EXERCISE DESCRIPTION:
Pictures excluded, copy all of the data below exactly.
+===+
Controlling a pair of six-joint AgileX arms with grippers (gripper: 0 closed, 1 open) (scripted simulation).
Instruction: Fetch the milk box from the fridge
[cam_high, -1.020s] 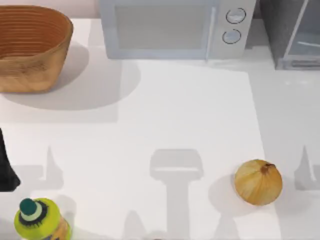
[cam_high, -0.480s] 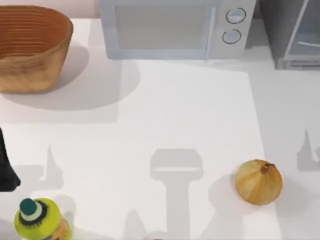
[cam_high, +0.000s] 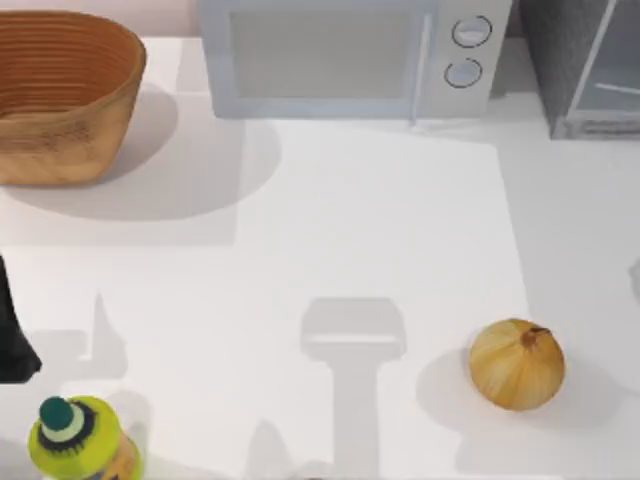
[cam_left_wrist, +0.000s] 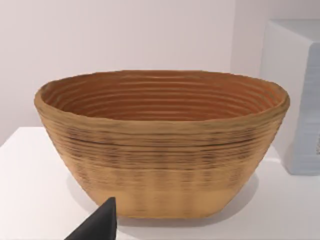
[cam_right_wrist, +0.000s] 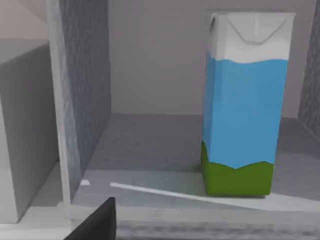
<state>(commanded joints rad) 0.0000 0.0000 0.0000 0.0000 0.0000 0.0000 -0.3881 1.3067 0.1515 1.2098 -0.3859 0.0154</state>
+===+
EXERCISE RESPONSE:
Controlling a pair of six-joint AgileX arms with grippers (gripper: 0 closed, 1 open) (scripted simulation).
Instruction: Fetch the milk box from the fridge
[cam_high, -1.020s] 
[cam_high, -0.480s] 
[cam_high, +0.000s] 
[cam_left_wrist, +0.000s] 
[cam_right_wrist, +0.000s] 
<state>(commanded joints rad) 0.0000 0.0000 0.0000 0.0000 0.0000 0.0000 -0.3881 1.3067 0.1515 1.2098 -0.3859 0.0154</state>

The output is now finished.